Jesus loved them. He loved them in their in their fragile and uncomprehending faith. He loved them in their self-centeredness, their impulsiveness, their pettiness, their betrayals. He taught them patiently. He nourished them and healed them. He washed their feet. He called them friends, even though he could have treated them as servants. He revealed everything that God had revealed to him. He felt joy in their presence. He laid down his life for them.
He also commanded them to love one another. For even though he knew them in all their unloving, petty, obtuse selves, he had every confidence that they could love one another as he loved them. With grace and kindness. With patience and generosity. With truth and faithfulness. Knowing them as he did his expectations were realistic, but they were also high. And he promised them that if they loved one another, they would abide in him and he would abide in them. They would bear good fruit. His joy would be in them and their joy would be complete. (That was quite a promise.

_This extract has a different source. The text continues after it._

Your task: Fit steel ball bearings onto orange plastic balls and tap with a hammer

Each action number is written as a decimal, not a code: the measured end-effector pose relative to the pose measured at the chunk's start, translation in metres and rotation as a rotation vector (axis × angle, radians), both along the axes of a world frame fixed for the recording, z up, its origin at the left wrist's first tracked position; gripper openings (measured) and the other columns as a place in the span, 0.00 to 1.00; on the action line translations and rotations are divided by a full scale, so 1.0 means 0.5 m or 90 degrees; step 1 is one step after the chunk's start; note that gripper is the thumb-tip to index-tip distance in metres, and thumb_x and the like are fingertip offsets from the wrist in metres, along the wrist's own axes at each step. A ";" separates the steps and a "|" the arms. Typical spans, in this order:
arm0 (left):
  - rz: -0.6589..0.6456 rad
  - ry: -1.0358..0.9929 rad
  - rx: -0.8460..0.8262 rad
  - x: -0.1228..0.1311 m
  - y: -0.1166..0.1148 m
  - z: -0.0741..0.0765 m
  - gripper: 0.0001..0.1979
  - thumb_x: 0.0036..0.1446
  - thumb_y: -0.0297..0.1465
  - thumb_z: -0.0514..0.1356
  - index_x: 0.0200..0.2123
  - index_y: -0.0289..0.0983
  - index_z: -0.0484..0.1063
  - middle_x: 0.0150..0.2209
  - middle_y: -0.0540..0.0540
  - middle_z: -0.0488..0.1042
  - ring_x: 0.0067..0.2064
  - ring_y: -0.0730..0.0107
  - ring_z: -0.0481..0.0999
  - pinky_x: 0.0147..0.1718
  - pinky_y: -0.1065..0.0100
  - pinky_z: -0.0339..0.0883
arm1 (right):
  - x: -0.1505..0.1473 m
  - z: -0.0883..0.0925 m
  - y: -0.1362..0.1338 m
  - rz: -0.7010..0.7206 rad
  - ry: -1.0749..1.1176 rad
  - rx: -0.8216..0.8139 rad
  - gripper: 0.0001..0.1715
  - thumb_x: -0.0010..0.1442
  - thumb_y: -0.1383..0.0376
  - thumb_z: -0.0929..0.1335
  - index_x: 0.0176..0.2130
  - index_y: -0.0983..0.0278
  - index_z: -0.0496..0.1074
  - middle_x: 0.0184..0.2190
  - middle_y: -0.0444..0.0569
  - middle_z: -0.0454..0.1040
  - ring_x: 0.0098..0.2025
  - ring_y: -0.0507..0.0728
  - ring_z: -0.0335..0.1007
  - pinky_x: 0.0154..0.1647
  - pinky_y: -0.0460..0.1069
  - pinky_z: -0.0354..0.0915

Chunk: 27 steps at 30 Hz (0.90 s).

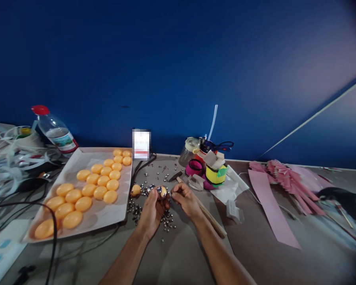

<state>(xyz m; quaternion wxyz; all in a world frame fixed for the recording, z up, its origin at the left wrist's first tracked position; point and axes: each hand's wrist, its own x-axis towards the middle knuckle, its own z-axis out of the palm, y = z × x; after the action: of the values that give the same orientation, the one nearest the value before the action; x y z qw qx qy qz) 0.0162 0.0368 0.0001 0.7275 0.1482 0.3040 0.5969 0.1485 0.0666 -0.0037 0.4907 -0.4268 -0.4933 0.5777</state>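
My left hand [153,209] is closed around an orange ball [163,192] whose surface is partly covered with shiny silver pieces. Just to its right, my right hand [186,200] has thumb and fingertips pinched together beside the ball; whatever lies between them is too small to make out. Loose silver beads [167,223] are scattered on the table below and around the left hand. Another orange ball [135,190] rests left of that hand, next to a cluster of silver pieces [150,189]. A hammer [211,219] lies partly behind my right forearm.
At left, a white tray [99,219] bears rows of orange balls. Behind it stand a red-capped bottle [59,134] and tangled cables [6,166]. Tape rolls [216,175] and a glass jar [189,152] are at back right, pink ribbon [274,213] farther right. A blue wall [178,71] closes the back.
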 end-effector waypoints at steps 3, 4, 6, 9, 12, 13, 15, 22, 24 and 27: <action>0.002 0.004 0.000 0.001 -0.001 0.008 0.15 0.49 0.42 0.63 0.33 0.35 0.71 0.28 0.48 0.72 0.26 0.72 0.69 0.27 0.70 0.63 | -0.001 0.001 -0.001 -0.005 0.006 0.012 0.13 0.44 0.62 0.72 0.29 0.62 0.65 0.23 0.39 0.64 0.22 0.48 0.57 0.24 0.44 0.56; 0.001 0.005 -0.001 0.001 -0.001 0.010 0.16 0.49 0.42 0.63 0.33 0.35 0.71 0.28 0.48 0.72 0.25 0.73 0.69 0.26 0.70 0.63 | -0.002 0.001 0.000 -0.001 -0.014 0.018 0.12 0.44 0.62 0.72 0.29 0.62 0.66 0.23 0.40 0.65 0.23 0.48 0.58 0.26 0.45 0.57; 0.001 0.008 -0.002 0.001 -0.001 0.013 0.16 0.49 0.42 0.63 0.35 0.35 0.71 0.28 0.48 0.72 0.25 0.73 0.69 0.26 0.70 0.63 | -0.001 0.001 0.002 0.013 -0.061 0.026 0.11 0.44 0.61 0.72 0.29 0.63 0.69 0.24 0.42 0.67 0.26 0.50 0.61 0.29 0.47 0.60; 0.011 0.017 0.007 0.000 -0.001 0.011 0.17 0.49 0.42 0.63 0.35 0.35 0.70 0.28 0.48 0.72 0.25 0.73 0.69 0.26 0.70 0.63 | 0.004 0.000 0.007 0.016 -0.095 0.035 0.11 0.46 0.60 0.72 0.30 0.63 0.74 0.26 0.44 0.71 0.29 0.52 0.64 0.33 0.48 0.61; 0.014 0.028 0.019 0.000 -0.001 0.007 0.16 0.50 0.41 0.63 0.35 0.36 0.70 0.28 0.49 0.72 0.25 0.73 0.69 0.26 0.70 0.63 | 0.012 -0.004 0.007 0.014 -0.042 0.008 0.12 0.47 0.59 0.72 0.32 0.63 0.76 0.25 0.44 0.70 0.26 0.50 0.61 0.29 0.46 0.58; 0.012 0.030 0.022 0.001 -0.001 0.007 0.15 0.50 0.41 0.63 0.35 0.36 0.70 0.29 0.49 0.72 0.25 0.73 0.69 0.26 0.70 0.63 | 0.013 -0.005 0.006 0.026 -0.005 -0.010 0.13 0.48 0.58 0.71 0.33 0.63 0.76 0.23 0.43 0.68 0.25 0.49 0.59 0.27 0.45 0.57; 0.005 0.034 0.031 0.002 -0.001 0.008 0.15 0.51 0.41 0.62 0.36 0.35 0.70 0.30 0.48 0.73 0.26 0.72 0.70 0.27 0.70 0.63 | 0.013 -0.005 0.002 0.054 0.074 -0.037 0.15 0.50 0.57 0.70 0.35 0.64 0.76 0.21 0.42 0.66 0.23 0.48 0.57 0.25 0.45 0.56; 0.015 0.048 0.038 0.007 0.001 0.007 0.14 0.51 0.42 0.62 0.34 0.37 0.69 0.32 0.47 0.73 0.33 0.66 0.73 0.30 0.67 0.65 | -0.023 0.009 -0.015 0.023 0.056 0.001 0.12 0.49 0.59 0.71 0.33 0.62 0.71 0.21 0.40 0.65 0.19 0.48 0.57 0.21 0.45 0.58; 0.032 0.059 0.022 0.007 0.001 0.001 0.15 0.51 0.41 0.62 0.36 0.37 0.69 0.32 0.48 0.73 0.33 0.67 0.73 0.31 0.67 0.66 | -0.028 0.011 -0.020 -0.001 -0.009 0.059 0.07 0.51 0.62 0.70 0.30 0.63 0.70 0.24 0.42 0.67 0.22 0.48 0.60 0.23 0.45 0.59; 0.050 0.086 0.017 0.007 0.001 -0.007 0.16 0.50 0.41 0.63 0.39 0.38 0.69 0.33 0.49 0.73 0.33 0.68 0.72 0.31 0.68 0.66 | -0.030 0.012 -0.024 -0.009 -0.068 0.149 0.02 0.51 0.66 0.69 0.28 0.63 0.71 0.30 0.45 0.66 0.31 0.52 0.64 0.31 0.46 0.63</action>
<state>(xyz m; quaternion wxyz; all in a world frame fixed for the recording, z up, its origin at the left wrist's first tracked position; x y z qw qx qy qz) 0.0197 0.0373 -0.0036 0.6795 0.1857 0.3499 0.6175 0.1337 0.0545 0.0022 0.5143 -0.4000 -0.5800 0.4890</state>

Do we dare to believe it?)
My friends, Jesus also knows us. He knew exactly what he was getting when he called us from under our particular fig tree and invited us to “come, taste, and see.” He knows us in all our obtuseness, our pettiness, our sin. And just like with those first disciples, he has every confidence that we can love one another, as he loves us. With grace and kindness. With patience and generosity. With truth and faithfulness. . . Now, we’ll never love one another with the perfect love of Christ. We’ll never be one with God the way Jesus and the father are one. There will always be a gap between our hopes for discipleship and reality. But that’s OK. We can still narrow that gap — and not only by lowering our expectations. We can narrow that gap by being more Christ-like in love. We only need to be more Christ-like to bear fruit. We only need to be more Christ-like for our joy to be complete.
So — let’s strive to love one another as Christ loved us. With grace and kindness. With patience and generosity, truth and faithfulness. And we begin, again, at the table. Where we encounter the Risen Christ and are nourished and strengthened in love. Where we serve one another, and are gathered with the saints of every time and place. Where we see a glimpse of the Kingdom, a foretastate of the heavenly banquet, where we love God and one another with a perfect love, in a world of justice and peace, where our joy — and the joy of every person and every creature — is complete.